What this task involves.
When you copy the listing, skip the images and return each line verbatim.

Exercise data.

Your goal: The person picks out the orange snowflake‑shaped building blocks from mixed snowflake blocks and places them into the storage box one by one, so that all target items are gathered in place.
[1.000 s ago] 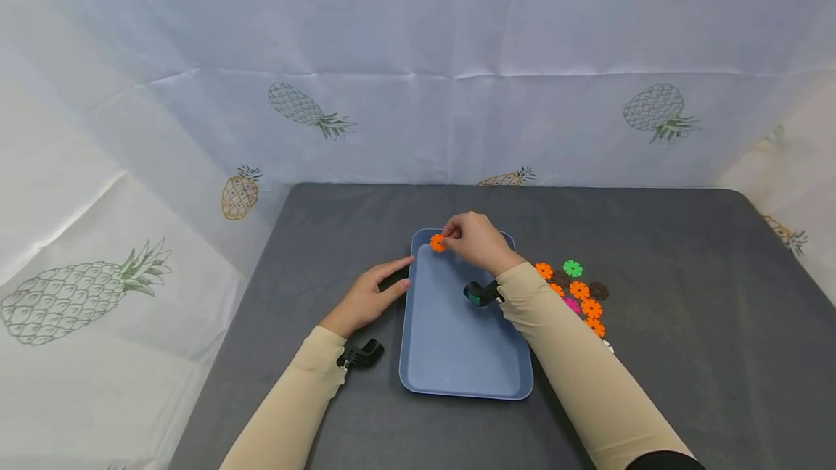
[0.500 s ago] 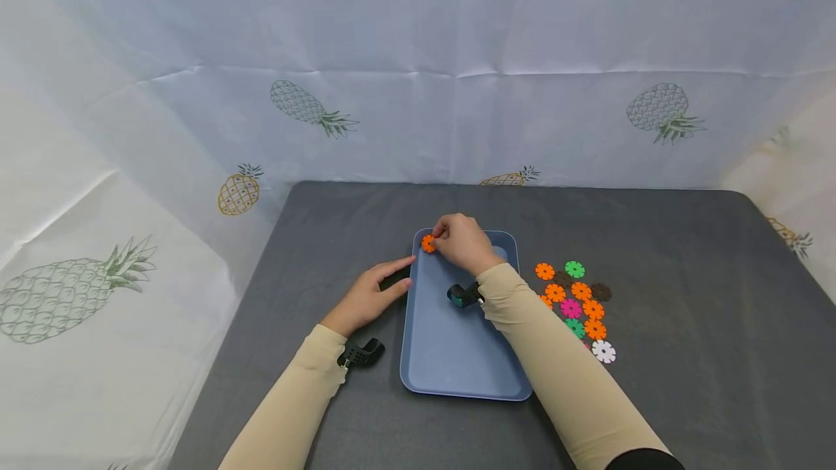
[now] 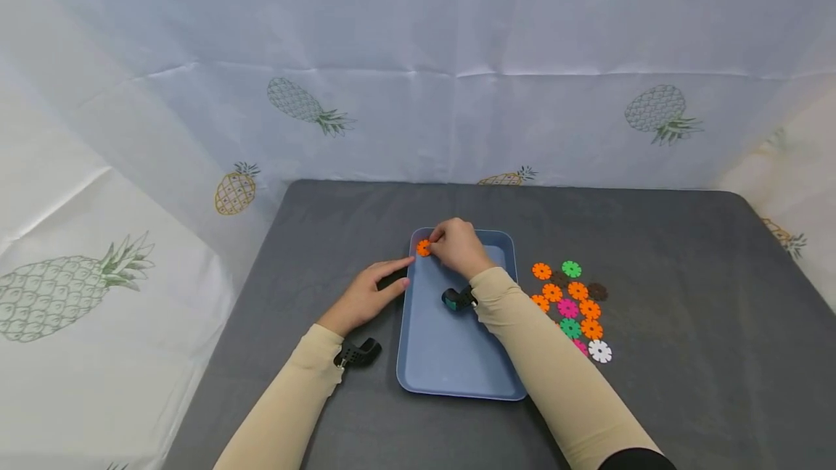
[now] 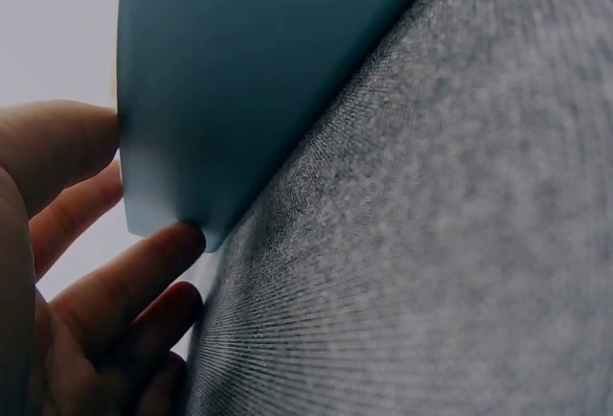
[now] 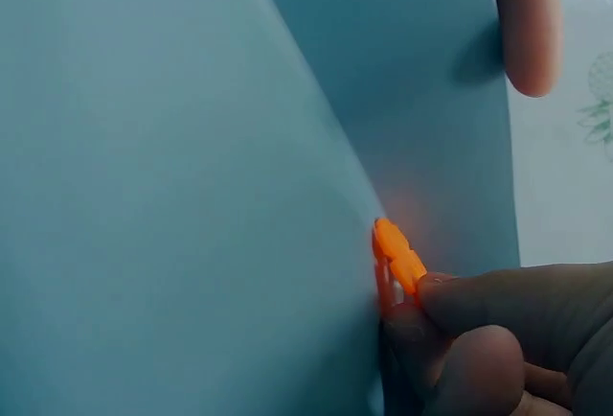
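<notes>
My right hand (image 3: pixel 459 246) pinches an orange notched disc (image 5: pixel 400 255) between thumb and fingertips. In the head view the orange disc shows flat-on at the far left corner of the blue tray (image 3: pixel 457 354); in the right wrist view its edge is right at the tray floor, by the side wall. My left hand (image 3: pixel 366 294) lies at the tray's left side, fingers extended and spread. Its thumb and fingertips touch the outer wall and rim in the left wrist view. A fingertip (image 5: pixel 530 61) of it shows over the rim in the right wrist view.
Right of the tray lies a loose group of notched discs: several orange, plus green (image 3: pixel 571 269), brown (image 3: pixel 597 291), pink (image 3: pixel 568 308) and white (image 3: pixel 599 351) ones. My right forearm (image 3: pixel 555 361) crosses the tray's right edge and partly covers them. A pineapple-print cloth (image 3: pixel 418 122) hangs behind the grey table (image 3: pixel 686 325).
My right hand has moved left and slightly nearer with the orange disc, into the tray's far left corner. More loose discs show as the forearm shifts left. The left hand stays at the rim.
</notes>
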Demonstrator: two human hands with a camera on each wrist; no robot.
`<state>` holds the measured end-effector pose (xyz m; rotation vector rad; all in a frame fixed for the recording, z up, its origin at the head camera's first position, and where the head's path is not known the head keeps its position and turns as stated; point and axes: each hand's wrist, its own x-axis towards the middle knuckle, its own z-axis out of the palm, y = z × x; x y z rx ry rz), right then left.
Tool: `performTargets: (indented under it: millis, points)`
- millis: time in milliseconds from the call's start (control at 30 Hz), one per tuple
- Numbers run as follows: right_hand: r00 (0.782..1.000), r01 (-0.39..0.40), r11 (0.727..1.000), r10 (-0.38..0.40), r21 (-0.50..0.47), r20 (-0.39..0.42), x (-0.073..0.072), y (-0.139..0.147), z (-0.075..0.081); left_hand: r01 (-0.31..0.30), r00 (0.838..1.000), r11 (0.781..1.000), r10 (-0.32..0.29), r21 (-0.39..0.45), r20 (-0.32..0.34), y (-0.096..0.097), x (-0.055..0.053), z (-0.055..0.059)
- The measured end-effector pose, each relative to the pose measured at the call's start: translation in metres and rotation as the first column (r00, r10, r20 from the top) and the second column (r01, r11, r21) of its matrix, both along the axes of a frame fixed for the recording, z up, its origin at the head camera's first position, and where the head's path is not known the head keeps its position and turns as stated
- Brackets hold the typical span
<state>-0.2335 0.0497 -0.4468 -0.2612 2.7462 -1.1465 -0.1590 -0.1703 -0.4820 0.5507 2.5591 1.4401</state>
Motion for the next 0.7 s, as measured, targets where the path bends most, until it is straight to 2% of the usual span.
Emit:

Exercise solution.
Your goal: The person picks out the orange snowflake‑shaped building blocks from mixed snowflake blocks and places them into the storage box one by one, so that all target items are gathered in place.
[1.000 s ago] 
[0.500 s ago] 
[now] 
[now] 
[now] 
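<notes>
My right hand (image 3: pixel 459 246) pinches an orange notched disc (image 5: pixel 400 255) between thumb and fingertips. In the head view the orange disc shows flat-on at the far left corner of the blue tray (image 3: pixel 457 354); in the right wrist view its edge is right at the tray floor, by the side wall. My left hand (image 3: pixel 366 294) lies at the tray's left side, fingers extended and spread. Its thumb and fingertips touch the outer wall and rim in the left wrist view. A fingertip (image 5: pixel 530 61) of it shows over the rim in the right wrist view.
Right of the tray lies a loose group of notched discs: several orange, plus green (image 3: pixel 571 269), brown (image 3: pixel 597 291), pink (image 3: pixel 568 308) and white (image 3: pixel 599 351) ones. My right forearm (image 3: pixel 555 361) crosses the tray's right edge and partly covers them. A pineapple-print cloth (image 3: pixel 418 122) hangs behind the grey table (image 3: pixel 686 325).
My right hand has moved left and slightly nearer with the orange disc, into the tray's far left corner. More loose discs show as the forearm shifts left. The left hand stays at the rim.
</notes>
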Demonstrator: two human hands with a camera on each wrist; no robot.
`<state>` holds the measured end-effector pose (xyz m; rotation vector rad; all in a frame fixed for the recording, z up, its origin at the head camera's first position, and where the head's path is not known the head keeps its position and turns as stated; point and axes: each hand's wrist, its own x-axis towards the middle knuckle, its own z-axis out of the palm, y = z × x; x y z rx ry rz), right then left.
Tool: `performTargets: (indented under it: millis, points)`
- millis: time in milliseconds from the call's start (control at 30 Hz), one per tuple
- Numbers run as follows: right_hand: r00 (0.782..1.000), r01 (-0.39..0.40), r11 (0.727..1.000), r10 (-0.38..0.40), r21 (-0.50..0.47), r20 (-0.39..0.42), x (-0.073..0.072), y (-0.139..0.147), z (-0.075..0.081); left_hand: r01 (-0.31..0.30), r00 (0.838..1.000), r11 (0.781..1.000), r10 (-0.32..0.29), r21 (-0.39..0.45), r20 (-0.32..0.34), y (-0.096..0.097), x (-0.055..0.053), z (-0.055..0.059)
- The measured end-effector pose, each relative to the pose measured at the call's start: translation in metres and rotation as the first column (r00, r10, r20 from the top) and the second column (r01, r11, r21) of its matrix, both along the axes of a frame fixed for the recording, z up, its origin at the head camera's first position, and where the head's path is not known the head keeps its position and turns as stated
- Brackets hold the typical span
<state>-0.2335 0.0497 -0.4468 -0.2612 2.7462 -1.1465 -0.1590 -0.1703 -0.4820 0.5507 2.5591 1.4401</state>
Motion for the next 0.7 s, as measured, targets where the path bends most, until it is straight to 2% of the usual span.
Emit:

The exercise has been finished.